SYDNEY, June 29, 2026, 04:10 AEST
- The ASX cash market was in pre-open in Sydney. Regular trading begins at 09:59:45 local time.
- Mineral Resources ended Friday at A$63.14, down 8.7% from the previous Friday, erasing about A$1.19 billion in market value by calculation.
- Lucky Bay will halt operations on July 1, affecting around 110 jobs and resulting in an estimated A$40 million non-cash impairment.
- Upcoming for the company: quarterly results on July 29 and a preliminary full-year report on Aug. 27.
Mineral Resources Limited ASX:MIN faces a market hit much bigger than its garnet write-down as trading opens Monday. Shares dropped 8.7% last week to A$63.14, leaving the company with a market cap of A$12.48 billion. This wiped about A$1.19 billion off its equity value for the week—almost 30 times the A$40 million non-cash charge signaled for Lucky Bay.
That’s the investor view. Lucky Bay alone is not enough to move the needle for MinRes. The market is focused on cost risk, asset quality, and capital discipline at a company that carried about A$4.5 billion in net debt as of March 31.
The S&P/ASX 200 (INDEXASX:XJO) was yet to open at the time of writing. The index gained 0.18% to 8,764.20 on Friday. Mineral Resources dropped 1.56% to A$63.14.
MinRes said on June 25 it will place the Lucky Bay garnet project in Western Australia on care and maintenance starting July 1. The company cited weaker mine performance due to conflict in the Middle East, a key sales market, along with higher diesel and shipping costs. MinRes said it will review options, including a potential sale.
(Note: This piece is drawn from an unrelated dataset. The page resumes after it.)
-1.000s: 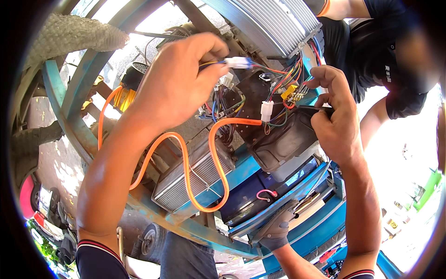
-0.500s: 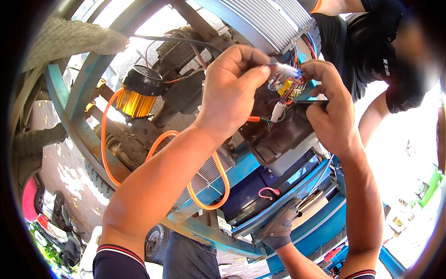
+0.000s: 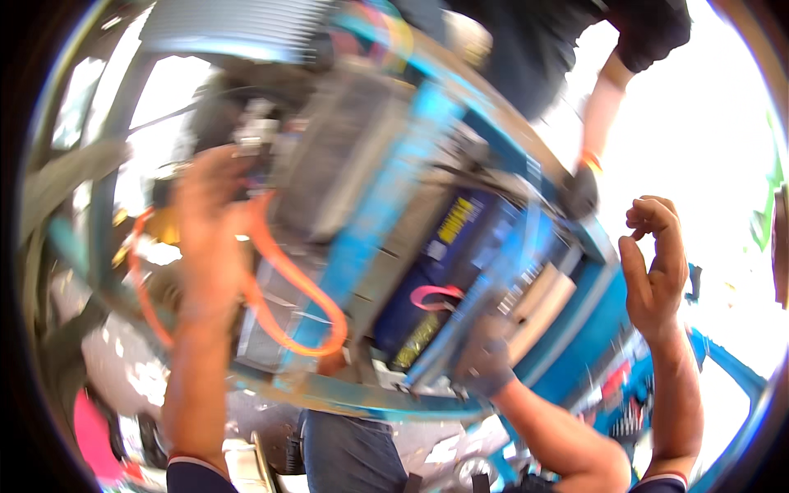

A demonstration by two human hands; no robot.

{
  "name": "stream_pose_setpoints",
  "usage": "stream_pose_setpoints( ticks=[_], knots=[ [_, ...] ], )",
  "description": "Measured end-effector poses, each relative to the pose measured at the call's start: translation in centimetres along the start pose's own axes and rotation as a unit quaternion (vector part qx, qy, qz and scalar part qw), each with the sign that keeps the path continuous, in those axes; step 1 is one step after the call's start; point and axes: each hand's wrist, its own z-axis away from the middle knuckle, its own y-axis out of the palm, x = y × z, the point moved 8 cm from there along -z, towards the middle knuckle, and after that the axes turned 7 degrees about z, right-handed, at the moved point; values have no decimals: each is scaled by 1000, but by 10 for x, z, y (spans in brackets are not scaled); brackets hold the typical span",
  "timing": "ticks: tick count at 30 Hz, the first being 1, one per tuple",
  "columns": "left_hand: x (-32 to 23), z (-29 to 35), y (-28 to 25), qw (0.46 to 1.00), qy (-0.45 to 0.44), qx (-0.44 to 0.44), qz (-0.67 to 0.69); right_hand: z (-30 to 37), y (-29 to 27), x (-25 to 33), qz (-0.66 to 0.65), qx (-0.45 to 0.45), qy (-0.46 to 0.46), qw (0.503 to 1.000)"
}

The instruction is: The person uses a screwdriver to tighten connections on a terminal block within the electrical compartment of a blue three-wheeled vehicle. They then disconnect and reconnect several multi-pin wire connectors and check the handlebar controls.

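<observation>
The right hand (image 3: 657,275) is held out to the side, clear of the frame. Its fingers are curled, with a gap left between thumb and forefinger; nothing is seen gripped.

A co-worker's gloved hand (image 3: 485,353) is placed beside the dark blue box (image 3: 472,242), close to a pale slat (image 3: 542,300). If either part were shifted, the glove could be pinched. A pink cable loop (image 3: 436,296) is left exposed on the box and could be snagged by the glove.

The orange cable (image 3: 283,264) is looped loosely across the blue rail (image 3: 386,197), near the left forearm. It could be caught by a sweep of that arm, and its end strained.

The left hand (image 3: 209,193) is raised over the left part of the frame. Its fingers are blurred; how far they are opened, and whether anything is held, cannot be told. What appears to be a white connector (image 3: 256,130) is located just beside the fingertips. If it is held only lightly, it could be dropped among the dark parts below.

Beyond, coloured wires (image 3: 394,37) are bunched beside the finned housing (image 3: 230,33); they could be pulled loose if the connector's leads are tugged.
</observation>
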Motion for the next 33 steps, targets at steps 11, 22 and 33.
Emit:
stream_pose_setpoints(
  ticks=[11,22,33],
  knots=[
    [-46,165,64,932,156,178,-276,495,-121,-95,214,133,631,733],
    [98,304,42,623,-227,476,-578,270,260,-11,-293,56,199,934],
    [99,315,27,723,-161,350,-574,262,258,-1,-277,63,90,955]
  ],
)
The shares fell during a tough period for miners. IG analyst Tony Sycamore told AAP that Thursday’s local decline was linked to profit warnings and weaker commodity prices as the U.S. dollar strengthened. AAP reported that the materials and mining sector dropped 2.3% that day, with BHP Group Limited ASX:BHP, Rio Tinto Limited ASX:RIO and Fortescue Ltd ASX:FMG all losing ground.
| Measure | Latest figure | Investor read-through |
|---|---|---|
| MIN close | A$63.14 on June 26 | Shares ended 8.7% lower than last Friday’s A$69.15 close |
| MIN market value | A$12.48 bln | This week’s drop erased about A$1.19 bln in equity value |
| Lucky Bay charge | About A$40 mln | The loss in market cap is roughly 30 times the planned impairment |
| Mt Marion expansion | A$490 mln, 100% basis | Spending on lithium dwarfs the garnet-related hit |
| Balance sheet | A$4.5 bln net debt; A$1.8 bln liquidity | Debt heightens the impact from even small capital setbacks |
The clean-up comes alongside new lithium investment. In May, MinRes and Jiangxi Ganfeng Lithium Co Ltd HKG:1772 approved a A$490 million Mt Marion expansion on a 100% basis, with construction slated to begin in the first quarter of fiscal 2027. MinRes Managing Director Chris Ellison said the project “sets up Mt Marion for decades to come.” Mineral Resources
MinRes plans to reopen its wholly owned Bald Hill lithium mine. The company said activity would begin in late May, with first spodumene output expected in July. It aims to reach full production in the second quarter of fiscal 2027. Ellison said, “the time is right to restart operations at Bald Hill.” Mineral Resources
The balance sheet has strengthened, but it remains key to the trade. MinRes reported in its March quarter update that liquidity increased to A$1.8 billion from A$1.4 billion, while net debt declined to about A$4.5 billion from A$4.9 billion. The company also raised US$1.3 billion in senior notes after the quarter to refinance more expensive debt.
Key dates coming up are July 1 for Lucky Bay care and maintenance, July 29 for the quarterly report, and Aug. 27 for preliminary full-year results. Those updates could clarify the Lucky Bay impact and provide new figures on diesel, shipping, and rising lithium costs.